▸ **ABOUT THIS EXERCISE**: Set down all the data again. Change nothing.
╔══
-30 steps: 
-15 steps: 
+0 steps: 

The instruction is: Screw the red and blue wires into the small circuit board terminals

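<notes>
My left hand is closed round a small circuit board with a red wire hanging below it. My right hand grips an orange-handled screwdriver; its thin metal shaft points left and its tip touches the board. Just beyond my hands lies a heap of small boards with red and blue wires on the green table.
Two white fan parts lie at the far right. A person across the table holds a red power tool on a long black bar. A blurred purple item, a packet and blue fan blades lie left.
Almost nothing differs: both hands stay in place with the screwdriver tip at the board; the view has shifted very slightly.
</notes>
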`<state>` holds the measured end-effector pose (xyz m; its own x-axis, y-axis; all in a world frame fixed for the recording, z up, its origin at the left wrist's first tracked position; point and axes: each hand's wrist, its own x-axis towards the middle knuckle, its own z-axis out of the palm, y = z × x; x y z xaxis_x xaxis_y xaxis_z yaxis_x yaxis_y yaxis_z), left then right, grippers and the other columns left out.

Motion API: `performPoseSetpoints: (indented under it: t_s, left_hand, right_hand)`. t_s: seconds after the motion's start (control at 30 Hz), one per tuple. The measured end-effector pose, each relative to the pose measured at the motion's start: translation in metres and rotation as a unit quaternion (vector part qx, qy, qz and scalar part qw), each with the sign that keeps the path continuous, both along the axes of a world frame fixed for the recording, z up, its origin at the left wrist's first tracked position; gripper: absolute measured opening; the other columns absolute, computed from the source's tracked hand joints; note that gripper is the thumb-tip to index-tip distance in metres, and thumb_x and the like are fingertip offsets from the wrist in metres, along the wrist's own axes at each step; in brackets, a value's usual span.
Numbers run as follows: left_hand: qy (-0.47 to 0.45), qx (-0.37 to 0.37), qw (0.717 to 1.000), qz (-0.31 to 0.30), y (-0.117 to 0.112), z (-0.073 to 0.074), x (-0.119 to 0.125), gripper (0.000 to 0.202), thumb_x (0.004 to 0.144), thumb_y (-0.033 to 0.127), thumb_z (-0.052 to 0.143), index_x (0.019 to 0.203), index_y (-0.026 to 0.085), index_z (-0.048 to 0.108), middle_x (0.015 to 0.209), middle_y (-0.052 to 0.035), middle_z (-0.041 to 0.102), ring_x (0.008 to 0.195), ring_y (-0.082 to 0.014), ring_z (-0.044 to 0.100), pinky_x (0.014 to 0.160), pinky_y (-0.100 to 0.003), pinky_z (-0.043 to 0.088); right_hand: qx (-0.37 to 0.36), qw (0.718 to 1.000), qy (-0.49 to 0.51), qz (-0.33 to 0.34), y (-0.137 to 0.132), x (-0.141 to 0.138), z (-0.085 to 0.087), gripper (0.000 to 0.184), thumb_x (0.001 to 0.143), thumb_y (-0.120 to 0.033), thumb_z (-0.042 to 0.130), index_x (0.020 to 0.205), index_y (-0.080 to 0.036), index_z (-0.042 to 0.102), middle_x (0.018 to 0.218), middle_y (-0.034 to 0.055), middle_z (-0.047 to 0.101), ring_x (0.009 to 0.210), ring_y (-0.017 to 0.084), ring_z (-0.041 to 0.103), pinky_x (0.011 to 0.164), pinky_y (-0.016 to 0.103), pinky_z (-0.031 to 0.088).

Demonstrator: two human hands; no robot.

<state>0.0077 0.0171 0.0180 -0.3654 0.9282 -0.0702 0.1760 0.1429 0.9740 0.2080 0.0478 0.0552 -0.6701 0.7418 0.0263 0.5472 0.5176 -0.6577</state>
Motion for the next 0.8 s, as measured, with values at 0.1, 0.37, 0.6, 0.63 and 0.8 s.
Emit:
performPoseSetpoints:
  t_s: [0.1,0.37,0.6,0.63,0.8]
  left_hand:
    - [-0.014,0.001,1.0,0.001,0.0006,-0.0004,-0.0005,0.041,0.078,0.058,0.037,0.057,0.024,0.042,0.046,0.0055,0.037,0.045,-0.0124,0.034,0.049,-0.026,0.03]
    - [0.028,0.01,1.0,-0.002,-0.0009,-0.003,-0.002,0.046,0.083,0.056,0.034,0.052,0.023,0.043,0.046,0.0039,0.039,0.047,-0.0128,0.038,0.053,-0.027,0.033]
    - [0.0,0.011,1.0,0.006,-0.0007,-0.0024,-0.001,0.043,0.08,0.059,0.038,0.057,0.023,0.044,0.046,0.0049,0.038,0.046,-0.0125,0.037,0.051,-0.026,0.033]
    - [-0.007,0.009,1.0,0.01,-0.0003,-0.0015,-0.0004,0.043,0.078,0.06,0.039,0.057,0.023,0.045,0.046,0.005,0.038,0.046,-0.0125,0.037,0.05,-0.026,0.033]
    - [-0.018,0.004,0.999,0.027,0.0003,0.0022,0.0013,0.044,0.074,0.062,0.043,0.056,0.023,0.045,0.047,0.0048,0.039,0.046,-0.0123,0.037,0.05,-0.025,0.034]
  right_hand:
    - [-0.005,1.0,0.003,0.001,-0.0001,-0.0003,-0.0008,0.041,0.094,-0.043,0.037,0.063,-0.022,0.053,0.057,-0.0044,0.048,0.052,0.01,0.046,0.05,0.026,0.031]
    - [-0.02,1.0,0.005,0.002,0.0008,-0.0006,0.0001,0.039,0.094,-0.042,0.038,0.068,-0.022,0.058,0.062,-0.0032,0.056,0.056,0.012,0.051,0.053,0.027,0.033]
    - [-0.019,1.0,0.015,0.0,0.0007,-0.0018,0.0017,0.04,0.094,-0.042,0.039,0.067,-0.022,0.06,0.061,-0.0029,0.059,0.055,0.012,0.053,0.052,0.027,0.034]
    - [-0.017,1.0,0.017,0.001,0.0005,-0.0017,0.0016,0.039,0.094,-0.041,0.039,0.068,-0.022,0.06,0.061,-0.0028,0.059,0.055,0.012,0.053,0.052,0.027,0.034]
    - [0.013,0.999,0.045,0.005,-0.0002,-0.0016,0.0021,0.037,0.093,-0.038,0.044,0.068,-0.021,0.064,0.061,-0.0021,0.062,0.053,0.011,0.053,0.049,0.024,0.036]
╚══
▸ **SOLVED PROBLEM**:
-30 steps: 
-15 steps: 
+0 steps: 

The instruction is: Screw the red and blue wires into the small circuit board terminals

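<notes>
My left hand is closed round a small circuit board with a red wire hanging below it. My right hand grips an orange-handled screwdriver; its thin metal shaft points left and its tip touches the board. Just beyond my hands lies a heap of small boards with red and blue wires on the green table.
Two white fan parts lie at the far right. A person across the table holds a red power tool on a long black bar. A blurred purple item, a packet and blue fan blades lie left.
Almost nothing differs: both hands stay in place with the screwdriver tip at the board; the view has shifted very slightly.
</notes>
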`<state>` holds the measured end-effector pose (xyz m; its own x-axis, y-axis; all in a world frame fixed for the recording, z up, its origin at the left wrist's first tracked position; point and axes: each hand's wrist, its own x-axis towards the middle knuckle, its own z-axis out of the palm, y = z × x; x y z xaxis_x xaxis_y xaxis_z yaxis_x yaxis_y yaxis_z), left then right, grippers and the other columns left out.

Motion API: `performPoseSetpoints: (indented under it: t_s, left_hand, right_hand)`. t_s: seconds after the motion's start (control at 30 Hz), one per tuple. The measured end-effector pose, each relative to the pose measured at the motion's start: translation in metres and rotation as a unit quaternion (vector part qx, qy, qz and scalar part qw), each with the sign that keeps the path continuous, both along the axes of a world frame fixed for the recording, z up, its origin at the left wrist's first tracked position; gripper: absolute measured opening; the other columns absolute, computed from the source's tracked hand joints; note that gripper is the thumb-tip to index-tip distance in metres, and thumb_x and the like are fingertip offsets from the wrist in metres, along the wrist's own axes at each step; in brackets, a value's usual span.
Numbers run as follows: left_hand: qy (-0.47 to 0.45), qx (-0.37 to 0.37), qw (0.717 to 1.000), qz (-0.31 to 0.30), y (-0.117 to 0.112), z (-0.073 to 0.074), x (-0.119 to 0.125), gripper (0.000 to 0.202), thumb_x (0.004 to 0.144), thumb_y (-0.033 to 0.127), thumb_z (-0.052 to 0.143), index_x (0.019 to 0.203), index_y (-0.026 to 0.085), index_z (-0.048 to 0.108), middle_x (0.015 to 0.209), middle_y (-0.052 to 0.035), middle_z (-0.041 to 0.102), ring_x (0.008 to 0.195), ring_y (-0.082 to 0.014), ring_z (-0.044 to 0.100), pinky_x (0.014 to 0.160), pinky_y (-0.100 to 0.003), pinky_z (-0.043 to 0.088); right_hand: qx (-0.37 to 0.36), qw (0.718 to 1.000), qy (-0.49 to 0.51), qz (-0.33 to 0.34), y (-0.137 to 0.132), x (-0.141 to 0.138), z (-0.085 to 0.087), gripper (0.000 to 0.184), thumb_x (0.001 to 0.143), thumb_y (-0.120 to 0.033), thumb_z (-0.042 to 0.130), index_x (0.020 to 0.205), index_y (-0.080 to 0.036), index_z (-0.042 to 0.102), middle_x (0.018 to 0.218), middle_y (-0.034 to 0.055), middle_z (-0.047 to 0.101), ring_x (0.009 to 0.210), ring_y (-0.017 to 0.084), ring_z (-0.041 to 0.103), pinky_x (0.011 to 0.164), pinky_y (-0.016 to 0.103), pinky_z (-0.031 to 0.088).

Demonstrator: two human hands; no robot.

<state>0.0077 0.0171 0.0180 -0.3654 0.9282 -0.0702 0.1760 0.1429 0.9740 0.2080 0.0478 0.0552 -0.6701 0.7418 0.0263 0.5472 0.5176 -0.6577</state>
Motion for the next 0.8 s, as measured, with values at 0.1, 0.37, 0.6, 0.63 and 0.8 s.
Emit:
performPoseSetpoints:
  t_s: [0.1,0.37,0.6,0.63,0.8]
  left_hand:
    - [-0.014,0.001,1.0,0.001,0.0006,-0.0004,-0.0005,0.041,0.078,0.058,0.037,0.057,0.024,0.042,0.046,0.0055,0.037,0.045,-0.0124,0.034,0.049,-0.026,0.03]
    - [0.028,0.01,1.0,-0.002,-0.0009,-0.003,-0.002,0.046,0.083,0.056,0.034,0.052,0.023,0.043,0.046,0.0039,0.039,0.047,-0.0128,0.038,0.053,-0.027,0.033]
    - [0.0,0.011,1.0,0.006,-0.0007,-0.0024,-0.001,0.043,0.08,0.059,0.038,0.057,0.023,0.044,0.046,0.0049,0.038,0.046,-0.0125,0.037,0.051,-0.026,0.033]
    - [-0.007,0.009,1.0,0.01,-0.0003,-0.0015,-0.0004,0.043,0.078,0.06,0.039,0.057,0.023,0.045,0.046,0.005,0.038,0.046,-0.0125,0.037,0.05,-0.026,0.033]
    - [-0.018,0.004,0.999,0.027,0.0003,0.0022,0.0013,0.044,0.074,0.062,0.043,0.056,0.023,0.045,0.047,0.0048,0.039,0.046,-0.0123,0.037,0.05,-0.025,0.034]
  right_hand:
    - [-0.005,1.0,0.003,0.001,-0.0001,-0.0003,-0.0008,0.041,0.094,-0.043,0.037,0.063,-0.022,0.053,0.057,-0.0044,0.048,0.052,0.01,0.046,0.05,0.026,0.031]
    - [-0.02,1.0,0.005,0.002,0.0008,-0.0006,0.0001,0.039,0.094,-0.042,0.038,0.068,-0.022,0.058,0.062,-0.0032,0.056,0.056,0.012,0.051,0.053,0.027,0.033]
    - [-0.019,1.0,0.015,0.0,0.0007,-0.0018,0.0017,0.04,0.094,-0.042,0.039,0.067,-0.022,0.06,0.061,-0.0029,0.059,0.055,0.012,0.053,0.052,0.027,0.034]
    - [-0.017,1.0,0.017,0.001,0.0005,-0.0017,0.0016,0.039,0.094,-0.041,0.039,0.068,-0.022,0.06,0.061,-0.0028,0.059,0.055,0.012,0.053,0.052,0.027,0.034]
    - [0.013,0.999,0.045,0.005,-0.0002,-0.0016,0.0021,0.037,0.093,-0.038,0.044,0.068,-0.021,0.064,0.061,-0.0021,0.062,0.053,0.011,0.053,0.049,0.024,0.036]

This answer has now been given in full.